Predictive and prognostic value of circulating nucleosomes and serum biomarkers in patients with metastasized colorectal cancer undergoing Selective Internal Radiation Therapy
1 Institute of Clinical Chemistry, University Hospital, Munich - Grosshadern, Germany
2 Institute of Clinical Radiology, University Hospital, Munich - Grosshadern, Germany
3 Clinics of Nuclear Medicine, University-Hospital, Munich-Grosshadern, Germany
4 Institute of Radiological Diagnostics, Hospital of the Technical University, Dresden, Germany
5 Clinics of Nuclear Medicine, Municipial Hospital Karlsruhe, Karlsruhe, Germany
6 Department of Diagnostic and Interventional Radiology, Hospital Brothers of Charity, Munich, Germany
7 Institute of Clinical Chemistry and Clinical Pharmacology, University Hospital, Bonn, Germany
Citation and License
BMC Cancer 2012, 12:5 doi:10.1186/1471-2407-12-5Published: 4 January 2012
Selective Internal Radiation Therapy (SIRT) is a new and effective locoregional anticancer therapy for colorectal cancer patients with liver metastases. Markers for prediction of therapy response and prognosis are needed for the individual management of those patients undergoing SIRT.

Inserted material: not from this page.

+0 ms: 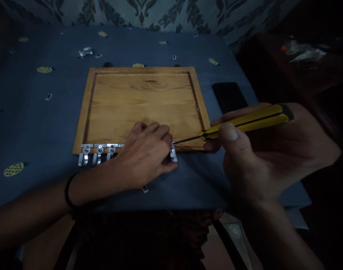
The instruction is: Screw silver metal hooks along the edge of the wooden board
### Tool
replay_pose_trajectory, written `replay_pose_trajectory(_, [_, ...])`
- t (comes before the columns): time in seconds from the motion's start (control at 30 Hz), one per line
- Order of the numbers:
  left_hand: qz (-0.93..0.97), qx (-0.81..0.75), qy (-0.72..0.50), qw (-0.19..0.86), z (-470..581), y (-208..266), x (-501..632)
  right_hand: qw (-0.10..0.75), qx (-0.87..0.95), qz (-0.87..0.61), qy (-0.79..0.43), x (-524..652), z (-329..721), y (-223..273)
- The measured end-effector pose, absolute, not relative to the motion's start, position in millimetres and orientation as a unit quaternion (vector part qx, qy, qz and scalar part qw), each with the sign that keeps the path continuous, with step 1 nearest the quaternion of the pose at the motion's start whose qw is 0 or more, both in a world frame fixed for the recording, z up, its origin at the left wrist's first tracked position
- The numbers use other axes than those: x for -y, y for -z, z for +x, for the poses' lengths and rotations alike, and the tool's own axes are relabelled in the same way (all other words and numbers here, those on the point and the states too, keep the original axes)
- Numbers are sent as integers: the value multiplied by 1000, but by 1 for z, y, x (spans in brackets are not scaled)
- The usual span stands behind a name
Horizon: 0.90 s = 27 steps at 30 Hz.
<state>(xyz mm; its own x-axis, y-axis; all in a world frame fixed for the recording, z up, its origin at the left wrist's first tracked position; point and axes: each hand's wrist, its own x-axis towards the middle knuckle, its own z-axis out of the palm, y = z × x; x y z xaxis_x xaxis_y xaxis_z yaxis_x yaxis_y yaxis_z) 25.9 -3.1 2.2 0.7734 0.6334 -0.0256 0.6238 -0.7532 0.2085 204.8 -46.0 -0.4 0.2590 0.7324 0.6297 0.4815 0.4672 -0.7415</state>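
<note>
A wooden board with a raised frame (143,101) lies flat on the table. Along its near edge sits a row of silver metal hooks (99,154), partly covered by my left hand and forearm. My left hand (149,153) is closed at the right end of the row, its thumb and fingers around a metal hook (174,153). My right hand (261,150) grips a yellow and black screwdriver (244,122). The screwdriver's shaft points left, and its tip meets the hook beside my left fingers. Whether the tip sits in a screw is too small to tell.
A blue patterned cloth (33,123) covers the table. Loose metal hooks (86,52) lie beyond the board at the back left. To the board's right is a dark flat object (229,95). A clear plastic bag (307,54) rests on a dark surface at the far right.
</note>
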Motion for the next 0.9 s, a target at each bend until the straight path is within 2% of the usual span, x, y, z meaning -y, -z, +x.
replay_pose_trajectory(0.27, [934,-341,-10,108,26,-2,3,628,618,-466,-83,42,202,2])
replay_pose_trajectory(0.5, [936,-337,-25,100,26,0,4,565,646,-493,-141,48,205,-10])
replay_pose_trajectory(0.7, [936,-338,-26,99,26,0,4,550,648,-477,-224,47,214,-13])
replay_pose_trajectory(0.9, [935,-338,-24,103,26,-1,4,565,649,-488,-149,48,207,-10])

Blood samples were prospectively and consecutively taken from 49 colorectal cancer patients with extensive hepatic metastases before, three, six, 24 and 48 h after SIRT to analyze the concentrations of nucleosomes and further laboratory parameters, and to compare them with the response to therapy regularly determined 3 months after therapy and with overall survival.
Circulating nucleosomes, cytokeratin-19 fragments (CYFRA 21-1), carcinoembryonic antigen (CEA), C-reactive protein (CRP) and various liver markers increased already 24 h after SIRT. Pretherapeutical levels of CYFRA 21-1, CEA, cancer antigen 19-9 (CA 19-9), asparate-aminotransferase (AST) and lactate dehydrogenase (LDH) as well as 24 h values of nucleosomes were significantly higher in patients suffering from disease progression (N = 35) than in non-progressive patients (N = 14). Concerning overall survival, CEA, CA 19-9, CYFRA 21-1, CRP, LDH, AST, choline esterase (CHE), gamma-glutamyl-transferase, alkaline phosphatase, and amylase (all 0 h, 24 h) and nucleosomes (24 h) were found to be prognostic relevant markers in univariate analyses. In multivariate Cox-Regression analysis, the best prognostic model was obtained for the combination of CRP and AST. When 24 h values were additionally included, nucleosomes (24 h) further improved the existing model.
Panels of biochemical markers are helpful to stratify pretherapeutically colorectal cancer patients for SIR-therapy and to early estimate the response to SIR-therapy.